Moreover, as I discussed yesterday, Sarbox didn’t catch the problem either.
How could this have happened? Well, there are two explanations, both contained in this article in today’s W$J. One is that Refco’s derivatives business “fell through the regulatory cracks.” So Refco’s collapse will trigger more calls to regulate derivatives.
The other explanation concerns the limits of regulation in general and disclosure regulation in particular. As summarized in the WSJ, Refco's prospectus did disclose "receivables," but not the critical fact that they were owed by its CEO or other "related party." It seems, however, that the related party nature of the transaction was disguised by cycling the loan through a customer.

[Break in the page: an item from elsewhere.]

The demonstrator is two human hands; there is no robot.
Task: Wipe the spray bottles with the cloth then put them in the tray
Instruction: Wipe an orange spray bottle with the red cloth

The prospectus also disclosed that the auditor had found "two significant deficiencies in our internal controls over financial reporting" including a "lack of formalized procedures for closing our books."
An unnamed SEC official explained to the WSJ that "[w]e're not a merit regulator."
I pointed out yesterday the limits of regulation in catching fraud. Refco further illustrates that, even when red flags are disclosed, they may be hard to see in the mass of information the SEC requires companies to dump on investors. Moreover, investors may be lulled, especially in IPOs, by the persistent tendency to think that securities "passed" by the SEC are "safe."
Some will say that the lesson from Refco is that we need more disclosure regulation, specifically for derivatives. That’s nonsense. The real and much simpler lessons concern the inherent ineffectiveness of disclosure regulation in catching CEO fraud, and the limits of disclosure in alerting "ordinary" investors to problems.
More importantly, broad additional regulation of derivatives could reduce the role of these instruments in promoting market efficiency by saddling this business with regulatory risks and costs and potentially open-ended liability.
Thanks for the plug to the Bus Law Prof blog.
Posted by: Bill Sjostrom | October 18, 2005 at 12:25 PM
Oh, so due dilligence doesn't work. Why is this news? Every time there is a major securities fraud, all of the usual suspects stand up and point their fingers at somebody else and say: "it's not my fault."
More laws and more bureaucrats are not going to help. Longer prospectuses with more dire risk factors are a waste of trees.